INSPECTION : UNE MAIGRE CAPACITÉ LOGISTIQUE

La mission d'inspection des IASS est la plus connue de toutes. C'est aussi la plus mal en point. Un inspecteur est aujourd'hui responsable de 110 établissements en moyenne, s'il intervient dans le champ des personnes âgées, et de 60 établissements, s'il se consacre aux personnes handicapées. Ce nombre peut parfois atteindre dans certains départements jusqu'à 160 établissements par inspecteur. Ce dernier, outre le contrôle du parc qui lui échoit, doit assurer des missions d'animation de réseau, de gestion, de tarification, d'allocation de ressources, de suivi des dossiers des comités régionaux de l'organisation sanitaire et sociale (CROSS). En ajoutant qu'un contrôle est effectué au moins par un binôme d'inspecteurs, on touche vite aux limites logistiques que les DDASS et DRASS peuvent déployer.

Notes

(1)  Sur l'histoire de la place des DDASS jusqu'en 1998, voir le Guide de l'action sociale contre les exclusions - Jean-Pierre Hardy - Ed. Dunod, 1999 - Voir ASH n° 2118 du 7-05-99.

(2)   « L'organisation des services territoriaux de l'Etat dans le domaine sanitaire et social : une évolution nécessaire » - Marie-Ange du Mesnil du Buisson et Emmanuèle Jeandet-Mengual - IGAS, 2004.

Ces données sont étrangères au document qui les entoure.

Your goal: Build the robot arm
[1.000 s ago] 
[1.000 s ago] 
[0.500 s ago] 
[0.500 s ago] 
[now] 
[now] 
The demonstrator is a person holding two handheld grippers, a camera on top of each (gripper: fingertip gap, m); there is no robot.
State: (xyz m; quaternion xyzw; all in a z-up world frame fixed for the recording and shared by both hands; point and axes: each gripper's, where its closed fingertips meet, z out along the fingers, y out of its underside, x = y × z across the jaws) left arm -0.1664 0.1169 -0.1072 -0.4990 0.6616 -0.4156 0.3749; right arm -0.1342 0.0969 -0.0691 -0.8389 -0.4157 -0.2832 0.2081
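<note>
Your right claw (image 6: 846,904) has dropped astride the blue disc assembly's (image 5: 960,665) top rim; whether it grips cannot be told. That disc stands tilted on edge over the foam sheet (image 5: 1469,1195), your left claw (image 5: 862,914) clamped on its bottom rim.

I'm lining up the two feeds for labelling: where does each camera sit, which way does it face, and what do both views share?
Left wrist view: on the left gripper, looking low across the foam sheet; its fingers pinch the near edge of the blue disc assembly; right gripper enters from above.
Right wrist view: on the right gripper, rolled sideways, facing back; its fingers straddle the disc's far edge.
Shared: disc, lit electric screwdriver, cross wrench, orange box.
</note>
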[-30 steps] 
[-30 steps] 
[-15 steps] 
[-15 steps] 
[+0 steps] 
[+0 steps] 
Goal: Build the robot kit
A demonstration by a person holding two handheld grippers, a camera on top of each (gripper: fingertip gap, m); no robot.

(3)  Circulaire du 16 novembre 2004 sur la réforme de l'administration départementale d'Etat - Voir ASH n° 2383 du 26-11-04.

(4)  Circulaire DHOS du 3 juin 2004 relative à l'exercice des pouvoirs de contrôle au sein des établissements de santé.

(5)  Mireille Vedeau-Ulysse est directrice de la DDASS du Vaucluse.